The other thing to consider is the maintenance. I heard somewhere that they are required to rip out the underground tanks every 10 years and do a full replacement. I can't imagine that be cheap to do.
Nah, that's rubbish - your source is wrong or you misheard. As long as the tanks are holding fuel and not letting in water, they can stay. (I worked in the industry for nearly 20 years, and never saw a tank replaced "just because" after ten years.) However, the regular maintenance is still a very valid point!
I believe that servo was fully gutted with everything replaced about 2.5-3 years ago, including tanks, bowsers, main building etc.
The service station must have a long lease 10, possibly 20 years with a decent sized fuel company. A number of these leases cover all outgoings, plus allow for remediation of any environmental issues. If there are fixed rental increases to either CPI or a % then overall it can be a relatively attractive deal given the long term secure cashflows. I find that some SMSF's are happy to buy commercial properties with a long lease profile & solid tenant but a moderate yield as they are securing a cashflow, which they are more interested in then a capital gain.
5% is too low a yield for commercial - even if it was a bear city office that is leased to a bank long term it is too low.
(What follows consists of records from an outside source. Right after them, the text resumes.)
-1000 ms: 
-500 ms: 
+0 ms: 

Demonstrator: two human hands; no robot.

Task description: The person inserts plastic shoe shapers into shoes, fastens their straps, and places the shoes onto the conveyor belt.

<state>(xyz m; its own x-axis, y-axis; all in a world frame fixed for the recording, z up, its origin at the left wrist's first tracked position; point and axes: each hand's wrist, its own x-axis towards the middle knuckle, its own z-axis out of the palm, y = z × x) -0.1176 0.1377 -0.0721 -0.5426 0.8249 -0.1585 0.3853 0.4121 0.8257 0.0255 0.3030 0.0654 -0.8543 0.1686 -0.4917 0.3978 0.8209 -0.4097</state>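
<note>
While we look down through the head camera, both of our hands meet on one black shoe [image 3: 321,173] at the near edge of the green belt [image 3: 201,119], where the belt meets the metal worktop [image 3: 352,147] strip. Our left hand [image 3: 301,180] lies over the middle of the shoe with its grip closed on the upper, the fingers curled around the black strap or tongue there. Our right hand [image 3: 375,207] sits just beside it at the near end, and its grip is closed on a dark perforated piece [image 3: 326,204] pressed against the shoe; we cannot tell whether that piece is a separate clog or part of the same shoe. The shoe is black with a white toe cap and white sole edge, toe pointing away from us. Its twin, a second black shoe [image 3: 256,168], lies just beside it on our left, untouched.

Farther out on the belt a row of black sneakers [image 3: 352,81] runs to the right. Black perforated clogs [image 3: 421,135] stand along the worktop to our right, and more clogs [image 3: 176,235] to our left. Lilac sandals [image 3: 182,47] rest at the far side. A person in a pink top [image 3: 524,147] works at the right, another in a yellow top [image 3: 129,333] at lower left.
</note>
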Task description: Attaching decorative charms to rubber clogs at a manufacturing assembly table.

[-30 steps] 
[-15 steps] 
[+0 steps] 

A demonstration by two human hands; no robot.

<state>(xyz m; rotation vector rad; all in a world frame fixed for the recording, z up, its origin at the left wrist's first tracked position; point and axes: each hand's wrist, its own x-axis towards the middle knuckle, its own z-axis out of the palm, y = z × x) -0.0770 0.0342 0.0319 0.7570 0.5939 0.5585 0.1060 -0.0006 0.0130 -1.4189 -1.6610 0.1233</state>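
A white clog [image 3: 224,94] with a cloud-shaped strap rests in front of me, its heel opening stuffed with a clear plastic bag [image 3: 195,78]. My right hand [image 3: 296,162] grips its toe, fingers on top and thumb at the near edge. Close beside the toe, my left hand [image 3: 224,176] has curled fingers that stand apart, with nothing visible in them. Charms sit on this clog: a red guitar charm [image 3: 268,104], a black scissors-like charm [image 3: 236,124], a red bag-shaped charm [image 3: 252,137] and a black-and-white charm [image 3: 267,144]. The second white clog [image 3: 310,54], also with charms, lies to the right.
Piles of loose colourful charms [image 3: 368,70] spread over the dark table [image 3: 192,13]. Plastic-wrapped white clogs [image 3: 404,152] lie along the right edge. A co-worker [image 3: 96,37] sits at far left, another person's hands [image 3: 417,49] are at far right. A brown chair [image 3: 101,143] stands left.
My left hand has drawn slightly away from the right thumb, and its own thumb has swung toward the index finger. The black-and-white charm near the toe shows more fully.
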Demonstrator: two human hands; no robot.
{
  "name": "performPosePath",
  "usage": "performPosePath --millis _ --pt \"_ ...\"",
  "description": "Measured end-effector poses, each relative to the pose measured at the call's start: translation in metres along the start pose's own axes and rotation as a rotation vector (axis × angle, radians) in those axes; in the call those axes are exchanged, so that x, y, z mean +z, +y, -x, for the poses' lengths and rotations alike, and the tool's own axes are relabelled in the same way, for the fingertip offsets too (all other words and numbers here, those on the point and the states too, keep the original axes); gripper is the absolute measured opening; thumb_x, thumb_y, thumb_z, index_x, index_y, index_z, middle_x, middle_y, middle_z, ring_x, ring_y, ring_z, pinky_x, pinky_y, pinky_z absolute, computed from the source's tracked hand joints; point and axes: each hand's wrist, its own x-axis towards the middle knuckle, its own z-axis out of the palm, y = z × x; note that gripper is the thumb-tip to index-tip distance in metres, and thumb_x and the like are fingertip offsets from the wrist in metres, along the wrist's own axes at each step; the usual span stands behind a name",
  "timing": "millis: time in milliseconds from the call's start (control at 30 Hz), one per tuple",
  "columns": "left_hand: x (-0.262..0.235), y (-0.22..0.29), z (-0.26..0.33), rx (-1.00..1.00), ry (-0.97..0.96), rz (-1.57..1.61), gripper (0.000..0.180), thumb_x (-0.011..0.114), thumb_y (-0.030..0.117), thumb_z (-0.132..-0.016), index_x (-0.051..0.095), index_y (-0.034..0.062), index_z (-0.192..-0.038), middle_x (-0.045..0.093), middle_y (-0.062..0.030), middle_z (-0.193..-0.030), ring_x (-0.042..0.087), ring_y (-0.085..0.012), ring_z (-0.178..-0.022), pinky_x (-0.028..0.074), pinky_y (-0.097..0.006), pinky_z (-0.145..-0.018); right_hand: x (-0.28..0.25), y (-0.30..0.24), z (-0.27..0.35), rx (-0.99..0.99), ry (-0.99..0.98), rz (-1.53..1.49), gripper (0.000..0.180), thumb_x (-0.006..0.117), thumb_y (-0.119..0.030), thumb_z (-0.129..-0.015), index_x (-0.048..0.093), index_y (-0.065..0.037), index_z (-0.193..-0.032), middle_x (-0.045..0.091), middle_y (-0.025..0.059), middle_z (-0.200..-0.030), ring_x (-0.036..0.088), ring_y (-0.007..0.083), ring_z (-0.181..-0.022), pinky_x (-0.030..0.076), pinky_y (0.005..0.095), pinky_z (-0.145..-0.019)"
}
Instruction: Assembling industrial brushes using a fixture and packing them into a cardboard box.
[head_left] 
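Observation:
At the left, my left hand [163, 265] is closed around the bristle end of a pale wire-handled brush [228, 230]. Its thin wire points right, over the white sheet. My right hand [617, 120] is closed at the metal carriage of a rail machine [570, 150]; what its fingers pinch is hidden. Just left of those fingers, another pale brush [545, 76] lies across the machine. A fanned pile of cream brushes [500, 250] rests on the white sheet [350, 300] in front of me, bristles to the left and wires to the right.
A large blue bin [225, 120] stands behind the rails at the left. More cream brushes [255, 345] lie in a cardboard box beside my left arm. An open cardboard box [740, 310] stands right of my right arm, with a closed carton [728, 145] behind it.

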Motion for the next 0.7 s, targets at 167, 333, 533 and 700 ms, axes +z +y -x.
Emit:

I am seeing some assets sell for Sicily prices but that is moreso SMSF money that is simply missing the risks of commercial.
What is a bear city office and a Sicily price ? ...i have not heard of that term before I have brought at low yields of 2pc but the market rental was a lot higher
I don't know, but I've always wanted to go. I never seem to get any further south than the Amalfi Coast. Must be all the Bears in the city.
I think the bear city office is where the bears work ...at the moment only the bulls are busy working If you don't accept the Sicily price you unlikely to be alive in a days time. ..i hope no one offers me a Sicily price.
(Unless you guys forgot to use the backward italic sarcasm font) I think a Sicily price is a case of autocorrect-itis where "silly" became "Southern Italian with Mafia connotations". And bear = bare
EPA sides with Woolworths on contamination at service station site. What protections does a Lessor have if they cannot get the reports out of the EPA who should be protecting the rights of land owners rather than lumping the remediation cost on the polluter ie Woolworths in this instance? This is the exact risk that I highlighted in the opening response.